_Work order_.
Take the material below and reproduce, word for word, only the lines from the line with "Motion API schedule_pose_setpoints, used" through the line with "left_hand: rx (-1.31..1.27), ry".

(Given records Opens)

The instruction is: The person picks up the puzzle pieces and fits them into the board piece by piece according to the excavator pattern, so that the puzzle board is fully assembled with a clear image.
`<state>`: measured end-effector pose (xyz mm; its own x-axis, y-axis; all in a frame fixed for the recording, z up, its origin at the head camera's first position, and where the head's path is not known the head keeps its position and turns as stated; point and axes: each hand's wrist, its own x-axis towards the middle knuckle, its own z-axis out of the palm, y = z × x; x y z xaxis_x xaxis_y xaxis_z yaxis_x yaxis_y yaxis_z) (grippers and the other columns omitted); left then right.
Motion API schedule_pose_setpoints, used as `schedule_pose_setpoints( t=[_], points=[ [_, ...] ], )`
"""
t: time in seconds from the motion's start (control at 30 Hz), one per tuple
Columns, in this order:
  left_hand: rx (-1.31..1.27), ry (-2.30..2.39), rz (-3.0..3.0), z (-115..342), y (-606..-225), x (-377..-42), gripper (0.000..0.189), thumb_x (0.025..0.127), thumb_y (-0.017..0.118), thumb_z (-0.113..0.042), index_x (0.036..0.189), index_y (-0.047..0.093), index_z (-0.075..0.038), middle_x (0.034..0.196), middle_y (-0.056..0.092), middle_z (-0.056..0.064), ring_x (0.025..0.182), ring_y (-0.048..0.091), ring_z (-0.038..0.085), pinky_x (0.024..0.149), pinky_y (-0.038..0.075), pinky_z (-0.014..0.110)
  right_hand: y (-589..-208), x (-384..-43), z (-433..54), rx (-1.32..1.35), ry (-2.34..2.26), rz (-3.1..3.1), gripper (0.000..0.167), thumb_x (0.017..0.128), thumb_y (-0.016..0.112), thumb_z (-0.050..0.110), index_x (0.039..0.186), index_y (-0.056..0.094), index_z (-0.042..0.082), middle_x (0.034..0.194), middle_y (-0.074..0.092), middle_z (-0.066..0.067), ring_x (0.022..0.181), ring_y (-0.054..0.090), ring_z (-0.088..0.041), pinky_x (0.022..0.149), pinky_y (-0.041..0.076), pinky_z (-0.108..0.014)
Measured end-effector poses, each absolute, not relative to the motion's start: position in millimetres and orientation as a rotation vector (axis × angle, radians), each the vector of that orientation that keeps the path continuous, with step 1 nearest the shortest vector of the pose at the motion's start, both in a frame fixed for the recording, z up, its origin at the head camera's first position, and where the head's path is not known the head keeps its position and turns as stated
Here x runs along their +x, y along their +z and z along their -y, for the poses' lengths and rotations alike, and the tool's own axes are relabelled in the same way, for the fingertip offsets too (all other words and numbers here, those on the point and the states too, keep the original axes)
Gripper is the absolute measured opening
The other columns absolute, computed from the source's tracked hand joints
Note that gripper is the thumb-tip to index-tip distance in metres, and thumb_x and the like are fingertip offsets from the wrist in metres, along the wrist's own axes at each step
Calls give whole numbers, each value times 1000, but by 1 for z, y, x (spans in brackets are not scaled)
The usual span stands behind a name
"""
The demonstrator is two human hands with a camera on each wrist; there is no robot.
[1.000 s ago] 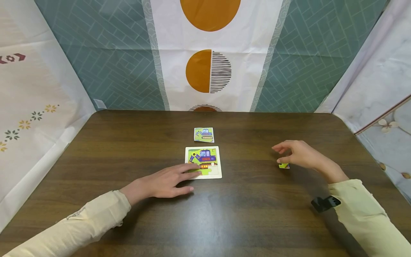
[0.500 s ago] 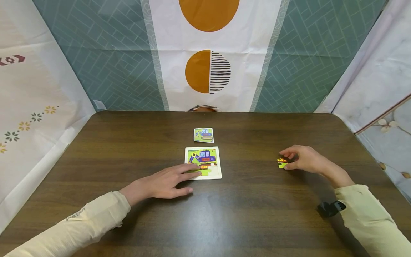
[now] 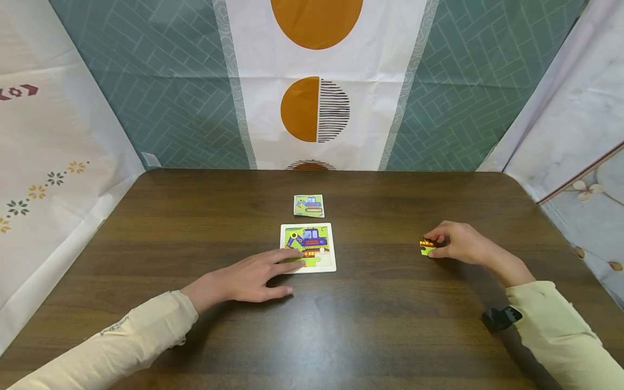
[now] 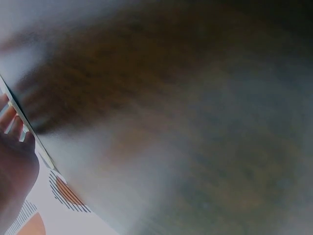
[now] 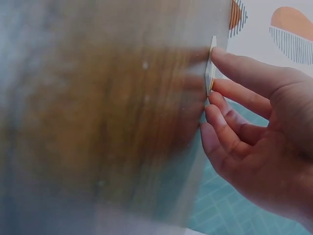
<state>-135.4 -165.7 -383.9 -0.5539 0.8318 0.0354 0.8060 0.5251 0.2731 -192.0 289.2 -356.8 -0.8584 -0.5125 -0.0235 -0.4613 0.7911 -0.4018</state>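
Note:
In the head view a jigsaw puzzle board [image 3: 333,252] with a white frame lies mid-table. It shows a purple excavator on green, and its lower right part is bare white. My left hand [image 3: 253,275] rests on the board's left side with fingers stretched out, hiding part of it. Off to the right, my right hand [image 3: 460,244] pinches a small green puzzle piece [image 3: 426,251] with an orange-red strip between thumb and forefinger. Seen edge-on in the right wrist view, the puzzle piece [image 5: 210,73] is at the tabletop. The left wrist view catches only part of my left hand [image 4: 17,161].
A small picture card [image 3: 309,206] of the same excavator lies just behind the board. The brown wooden table [image 3: 361,325] runs back to a patterned cloth [image 3: 195,108]. Pale cloth hangs at both sides.
My right hand has come down beside the puzzle piece and taken it between thumb and forefinger, drawing back slightly to the right. My left hand has stayed on the board.

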Motion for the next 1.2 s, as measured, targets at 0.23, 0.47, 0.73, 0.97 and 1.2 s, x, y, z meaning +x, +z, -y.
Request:
schedule_pose_setpoints(
  t=[0.23,0.47,0.73,0.97,1.2],
  points=[
    [1442,398,-2654,165,-384,-135,57,98,54,-40,143,48,-6,149,39,7,135,37,23,107,36,41,-357,-188,-290,-832,-551,-2840,42,78,81,14,108,68,-11,95,62,-10,82,61,-22,69,52,-36],
    [1442,402,-2661,164,-382,-136,57,97,55,-41,142,49,-6,148,39,7,134,38,22,107,36,40,-357,-185,-292,-863,-587,-2843,39,78,80,7,109,67,-12,95,62,-9,80,58,-19,69,51,-36],
    [1431,395,-2663,164,-384,-132,57,98,53,-42,143,48,-7,148,39,6,135,38,23,107,36,40,-359,-185,-291,-876,-575,-2850,34,79,78,8,107,67,-9,88,58,-2,78,54,-16,69,47,-36],
    [1414,391,-2670,164,-385,-132,57,97,54,-42,142,49,-7,148,39,6,134,38,23,107,35,40,-360,-183,-288,-918,-573,-2900,35,80,78,9,108,67,-8,87,60,-1,77,55,-16,68,48,-37],
    [1417,388,-2678,164,-384,-132,56,98,53,-41,142,50,-7,148,40,6,134,38,23,107,35,41,-355,-180,-270,-905,-610,-2905,37,80,79,16,107,69,-7,85,60,2,74,53,-14,64,44,-31]
  ],
)
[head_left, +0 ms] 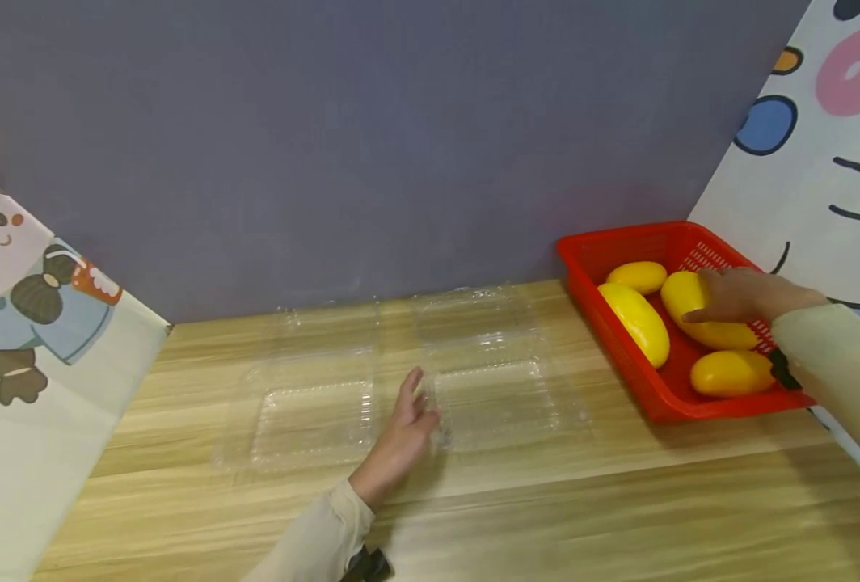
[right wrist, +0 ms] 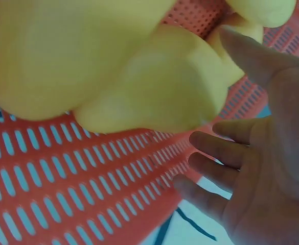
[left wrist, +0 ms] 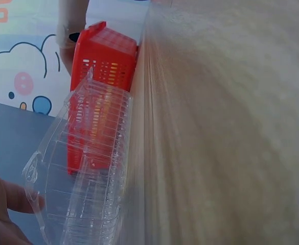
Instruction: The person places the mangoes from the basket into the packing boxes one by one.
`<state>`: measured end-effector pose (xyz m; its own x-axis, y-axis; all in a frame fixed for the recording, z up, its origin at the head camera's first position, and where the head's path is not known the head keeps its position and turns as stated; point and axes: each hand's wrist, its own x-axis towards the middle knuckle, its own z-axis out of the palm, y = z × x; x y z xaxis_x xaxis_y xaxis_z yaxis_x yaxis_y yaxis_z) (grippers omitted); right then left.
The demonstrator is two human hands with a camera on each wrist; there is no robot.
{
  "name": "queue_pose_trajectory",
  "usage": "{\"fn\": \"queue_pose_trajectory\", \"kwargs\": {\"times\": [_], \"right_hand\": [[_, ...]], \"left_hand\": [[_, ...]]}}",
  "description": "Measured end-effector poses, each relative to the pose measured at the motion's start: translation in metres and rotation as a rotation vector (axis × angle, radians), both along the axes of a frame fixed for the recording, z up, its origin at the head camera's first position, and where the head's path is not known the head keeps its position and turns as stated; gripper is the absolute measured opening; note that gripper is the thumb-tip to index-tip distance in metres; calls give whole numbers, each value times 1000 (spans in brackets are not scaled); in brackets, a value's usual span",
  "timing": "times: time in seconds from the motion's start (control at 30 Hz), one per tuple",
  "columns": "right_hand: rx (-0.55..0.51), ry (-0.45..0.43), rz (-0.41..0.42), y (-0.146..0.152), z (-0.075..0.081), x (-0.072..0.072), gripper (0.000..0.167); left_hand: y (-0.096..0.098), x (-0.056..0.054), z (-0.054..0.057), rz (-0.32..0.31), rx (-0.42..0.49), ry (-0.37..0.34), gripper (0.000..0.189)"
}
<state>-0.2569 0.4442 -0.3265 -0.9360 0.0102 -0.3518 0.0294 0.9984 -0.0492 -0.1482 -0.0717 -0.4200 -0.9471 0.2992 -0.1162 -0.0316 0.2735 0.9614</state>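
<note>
My right hand (head_left: 750, 293) is over the red basket (head_left: 619, 368), its thumb and fingers spread around one end of a yellow mango (head_left: 717, 331). In the right wrist view the fingers (right wrist: 218, 148) are apart and extended beside the mango (right wrist: 159, 81). My left hand (head_left: 404, 432) is at the near left edge of a clear plastic clamshell box (head_left: 503, 404), its fingers relaxed. From the left wrist, a fingertip (left wrist: 24, 199) shows right at the rim of that lidded box (left wrist: 90, 163).
Several other mangoes (head_left: 637, 323) lie in the basket. A second clear clamshell box (head_left: 309, 424) lies open to the left on the wooden table (head_left: 517, 517). A grey panel (head_left: 401, 145) stands behind, with cartoon-printed panels (head_left: 837, 162) on both sides.
</note>
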Motion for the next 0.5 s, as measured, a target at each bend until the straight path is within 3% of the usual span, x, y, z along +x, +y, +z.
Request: {"fn": "queue_pose_trajectory", "kwargs": {"times": [0.23,0.5], "right_hand": [[19,38,106,11,-15,-3,111],[-35,19,56,10,-13,5,113]], "left_hand": [[4,-2,-2,1,13,21,71],[7,-4,-2,-27,10,32,70]]}}
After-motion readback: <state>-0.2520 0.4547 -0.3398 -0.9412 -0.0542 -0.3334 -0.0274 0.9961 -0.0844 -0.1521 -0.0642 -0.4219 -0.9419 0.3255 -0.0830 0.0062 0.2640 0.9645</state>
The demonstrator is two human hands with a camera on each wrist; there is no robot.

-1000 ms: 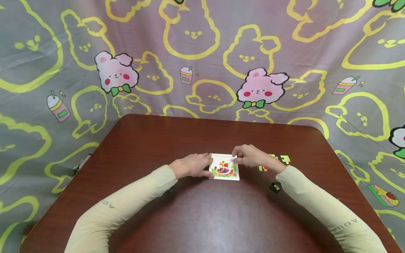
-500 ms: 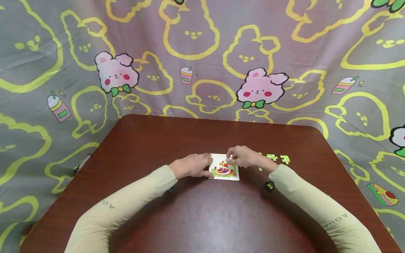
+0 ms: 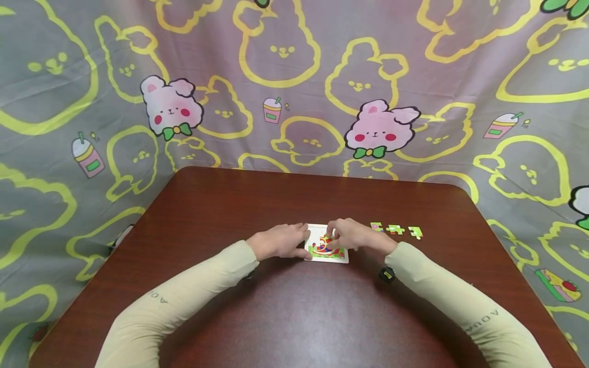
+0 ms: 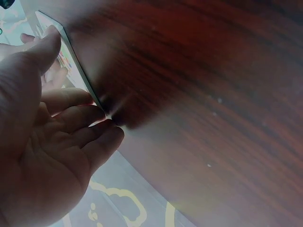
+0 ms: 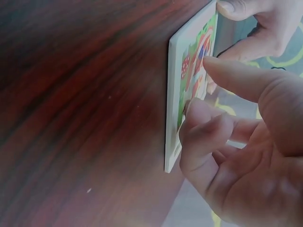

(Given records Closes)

_Reply to the exercise_.
Motion API schedule_pose_setpoints, used as `schedule_pose_setpoints( t=[_], points=[ [_, ...] ], )`
"""
t: time in seconds from the motion's start (control at 30 Hz), one per tuple
Columns, in this order:
  left_hand: rx (-1.31..1.27), ry (-2.30..2.39), rz (-3.0..3.0), z (-115..342), y (-606..-225), x (-377..-42), gripper (0.000..0.189), thumb_x (0.025..0.127), thumb_y (-0.017..0.118), thumb_z (-0.113..0.042), index_x (0.036..0.189), index_y (-0.047..0.093), index_z (-0.075..0.038), middle_x (0.034..0.196), middle_y (-0.056..0.092), middle_z (-0.056..0.064), ring_x (0.025..0.182), ring_y (-0.048..0.091), ring_z (-0.038..0.085), pinky_x (0.024..0.149), pinky_y (-0.038..0.075), pinky_z (-0.014..0.110)

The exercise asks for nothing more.